Disruption of Adoption

In some cases, the decision to stop the adoption may occur before it is finalized. This may occur because the adoptive parent has decided not to go through with the adoption, or the adopted parents discover negative information about the child’s health, are not ready to be parents or for other reasons personal to the adoptive parents. If this occurs, the adoption agency is contacted by the party who wants to stop the adoption proceedings. Some paperwork must usually be filed, but there is usually not intervention made through the court in these situations.

Parties Who Can Reverse Adoption

Parties who can reverse an adoption usually include the birth parents, adoptive parents and the child being adopted. In order for an adoption to be reversed, a petition must usually be filed by one of these parties and the court must be convinced of a compelling reason to reverse or annul the adoption. This is usually weighed under the legal standard of the best interests of the child.

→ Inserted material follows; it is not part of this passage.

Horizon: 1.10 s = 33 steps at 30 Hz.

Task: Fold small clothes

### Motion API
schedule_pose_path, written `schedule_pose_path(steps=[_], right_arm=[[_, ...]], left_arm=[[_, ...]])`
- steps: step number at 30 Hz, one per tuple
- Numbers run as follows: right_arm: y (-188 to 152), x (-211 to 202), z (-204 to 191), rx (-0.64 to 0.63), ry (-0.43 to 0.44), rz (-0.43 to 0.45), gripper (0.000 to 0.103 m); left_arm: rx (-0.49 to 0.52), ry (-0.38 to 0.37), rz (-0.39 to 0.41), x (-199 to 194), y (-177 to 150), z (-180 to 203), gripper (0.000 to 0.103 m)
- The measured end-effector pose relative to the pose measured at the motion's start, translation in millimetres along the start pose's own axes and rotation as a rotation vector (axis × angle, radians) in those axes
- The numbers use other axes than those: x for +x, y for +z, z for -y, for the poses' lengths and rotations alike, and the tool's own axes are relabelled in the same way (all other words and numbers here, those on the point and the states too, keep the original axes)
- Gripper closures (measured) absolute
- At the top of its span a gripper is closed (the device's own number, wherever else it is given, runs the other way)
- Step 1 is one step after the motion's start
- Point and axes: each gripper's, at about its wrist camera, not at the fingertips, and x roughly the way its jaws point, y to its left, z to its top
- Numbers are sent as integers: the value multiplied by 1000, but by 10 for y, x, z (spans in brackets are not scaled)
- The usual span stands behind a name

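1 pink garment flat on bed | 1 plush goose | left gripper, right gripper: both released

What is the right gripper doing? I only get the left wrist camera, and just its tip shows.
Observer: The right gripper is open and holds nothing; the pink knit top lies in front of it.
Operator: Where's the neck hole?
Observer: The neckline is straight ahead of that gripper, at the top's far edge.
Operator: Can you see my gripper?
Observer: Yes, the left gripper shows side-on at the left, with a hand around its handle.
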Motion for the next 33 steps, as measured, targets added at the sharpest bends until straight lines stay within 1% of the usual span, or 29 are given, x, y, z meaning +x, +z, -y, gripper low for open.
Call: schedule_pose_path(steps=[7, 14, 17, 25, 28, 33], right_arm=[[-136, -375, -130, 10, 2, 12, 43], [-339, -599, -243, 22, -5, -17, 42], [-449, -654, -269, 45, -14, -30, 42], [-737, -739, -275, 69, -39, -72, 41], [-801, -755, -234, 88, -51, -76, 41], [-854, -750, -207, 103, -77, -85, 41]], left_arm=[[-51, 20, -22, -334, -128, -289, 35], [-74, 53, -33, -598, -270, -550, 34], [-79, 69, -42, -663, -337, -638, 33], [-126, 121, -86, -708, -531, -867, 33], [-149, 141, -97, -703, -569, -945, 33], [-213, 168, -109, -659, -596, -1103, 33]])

Reversal from Adoptive Parents

Before parents can adopt, they must usually go through an extensive pre-adoption screening process. They have also often dealt with years of difficulty conceiving their own children or trying to be placed with a child. Therefore, many adoptive parents are reluctant to give up the child after expending so much time, money and resources. However, if adoptive parents decide that the adoption has not worked out for them, they must usually file a petition with the court asking to annul or vacate the adoption. They must usually show why it is not in the child’s best interests to continue the adoptive relationship.

Reversal by Adoptee

An adopted child may wish to have his or her adoption vacated for a variety of reasons. Some may wish to be emancipated from the adoptive parents, wishing to act and be treated as adults under the law. They may wish to change this status when they are natural adults due to poor relationships with the adoptive parents or because they wish to reestablish contact with their birth parents. In some situations, the adopted child finds a placement that is better suited for him or her. A new adoption process may commence. If the adoption is approved, the old adoption will no longer have legal power.

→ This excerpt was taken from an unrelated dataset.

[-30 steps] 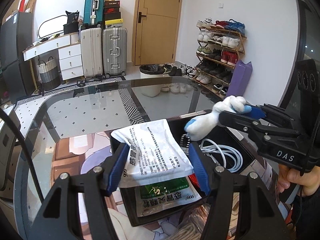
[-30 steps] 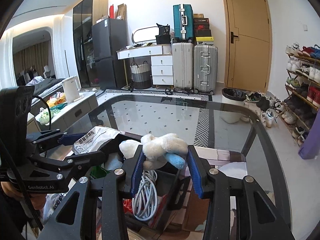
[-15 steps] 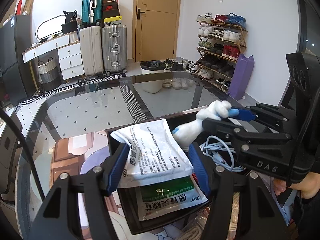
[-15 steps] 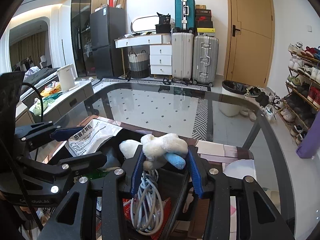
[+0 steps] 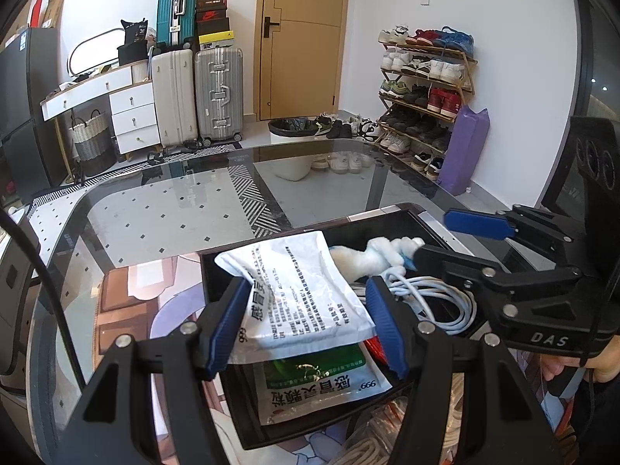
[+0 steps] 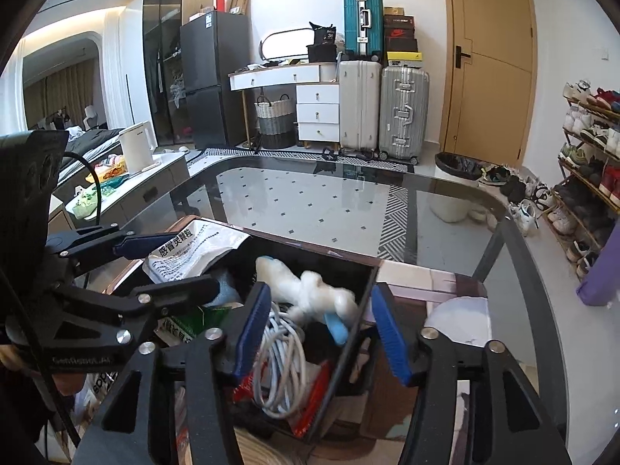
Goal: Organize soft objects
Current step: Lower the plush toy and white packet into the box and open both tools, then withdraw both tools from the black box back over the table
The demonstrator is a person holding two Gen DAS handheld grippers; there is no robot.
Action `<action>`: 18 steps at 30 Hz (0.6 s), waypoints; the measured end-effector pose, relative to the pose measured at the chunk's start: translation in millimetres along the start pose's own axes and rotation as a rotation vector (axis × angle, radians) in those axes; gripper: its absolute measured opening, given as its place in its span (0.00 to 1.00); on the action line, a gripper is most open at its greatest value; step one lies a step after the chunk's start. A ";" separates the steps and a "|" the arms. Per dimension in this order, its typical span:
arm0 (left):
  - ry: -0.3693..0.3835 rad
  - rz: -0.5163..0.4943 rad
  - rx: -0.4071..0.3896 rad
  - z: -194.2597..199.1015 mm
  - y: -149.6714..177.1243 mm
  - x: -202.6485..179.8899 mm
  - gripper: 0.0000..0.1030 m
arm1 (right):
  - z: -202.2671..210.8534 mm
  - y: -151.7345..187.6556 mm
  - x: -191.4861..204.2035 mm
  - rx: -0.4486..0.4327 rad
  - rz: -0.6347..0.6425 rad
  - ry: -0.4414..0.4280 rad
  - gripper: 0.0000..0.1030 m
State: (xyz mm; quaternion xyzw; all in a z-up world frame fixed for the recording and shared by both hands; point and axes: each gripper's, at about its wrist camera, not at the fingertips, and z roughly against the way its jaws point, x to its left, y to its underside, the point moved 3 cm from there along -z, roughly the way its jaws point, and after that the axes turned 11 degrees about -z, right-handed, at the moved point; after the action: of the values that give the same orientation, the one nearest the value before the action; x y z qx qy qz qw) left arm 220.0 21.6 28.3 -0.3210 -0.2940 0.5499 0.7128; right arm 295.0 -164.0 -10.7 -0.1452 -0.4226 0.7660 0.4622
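Observation:
A black bin [image 5: 387, 219] [image 6: 350, 343] sits on the glass table. My left gripper [image 5: 306, 321] is shut on a white printed medicine pouch [image 5: 298, 294] and holds it over the bin's left part; the pouch also shows in the right wrist view [image 6: 190, 250]. My right gripper [image 6: 321, 333] is open above the bin. A white and blue plush toy [image 6: 310, 294] lies loose in the bin on a coiled white cable [image 6: 279, 364]; the toy also shows in the left wrist view [image 5: 376, 255].
A green and white pouch [image 5: 317, 387] lies in the bin under the held one, with red packets [image 6: 310, 403]. A patterned mat [image 5: 128, 310] lies under the bin. The glass table edge [image 6: 515, 232] curves round at the right.
My right gripper has opened and let go of the plush toy, which dropped into the bin. The left gripper still holds the pouch in about the same place.

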 end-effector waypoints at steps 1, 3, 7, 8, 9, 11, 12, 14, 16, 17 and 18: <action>0.001 0.001 0.001 0.1 0.2 -0.1 0.60 | 2.7 1.1 -2.2 0.000 -0.005 0.001 0.59; 0.003 0.001 0.004 0.3 1.2 -0.5 0.61 | 8.7 2.9 -6.0 0.002 -0.018 -0.004 0.64; 0.029 0.002 0.010 2.7 3.2 -2.0 0.61 | 21.0 10.9 -8.7 0.013 -0.037 -0.038 0.74; 0.032 0.000 0.010 3.7 3.3 -2.6 0.62 | 24.4 13.5 -7.9 0.011 -0.041 -0.043 0.78; 0.034 -0.001 0.009 5.6 3.4 -3.7 0.63 | 28.8 17.1 -8.2 0.009 -0.047 -0.048 0.83; 0.038 -0.002 -0.005 10.3 3.5 -5.4 0.74 | 34.1 22.1 -8.6 0.009 -0.055 -0.047 0.85; 0.041 -0.002 -0.016 13.6 2.8 -5.7 0.78 | 37.1 26.0 -8.2 0.011 -0.059 -0.042 0.87; 0.038 -0.007 -0.030 20.4 2.9 -6.3 0.83 | 39.2 32.0 -9.6 0.024 -0.069 -0.034 0.92; 0.027 -0.001 -0.042 27.3 3.9 -5.0 0.93 | 40.6 37.0 -10.4 0.032 -0.075 -0.030 0.93; 0.023 0.002 -0.048 30.6 4.9 -4.5 0.95 | 41.0 38.8 -11.2 0.037 -0.078 -0.029 0.94; 0.021 0.006 -0.049 35.0 6.7 -3.3 0.96 | 41.6 41.7 -12.0 0.045 -0.083 -0.030 0.96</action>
State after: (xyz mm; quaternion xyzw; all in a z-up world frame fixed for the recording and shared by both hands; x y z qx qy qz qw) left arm 188.2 24.3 44.6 -0.3450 -0.2990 0.5411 0.7062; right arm 251.5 -204.3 -20.2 -0.1059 -0.4178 0.7575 0.4903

Reversal from Birth Parents

Birth parents may wish to reverse an adoption so that they can regain their parental rights. This is generally the most difficult way to reverse an adoption. In some states, it is impossible. In jurisdictions where this is even allowed, the birth parent must usually provide evidence to show that there has been an extraordinary improvement in the birth parents’ ability to care for the child.

Revocation of Consent

The birth parents must provide clear and concise consent in order to make the adoption final. Each state has a specific timeframe in which the parent can revoke consent to an adoption. In some states, this is as few as three days and other states allow one year or until the child reaches a certain age. There are exceptions to the general guidelines depending on how the adoption was processed.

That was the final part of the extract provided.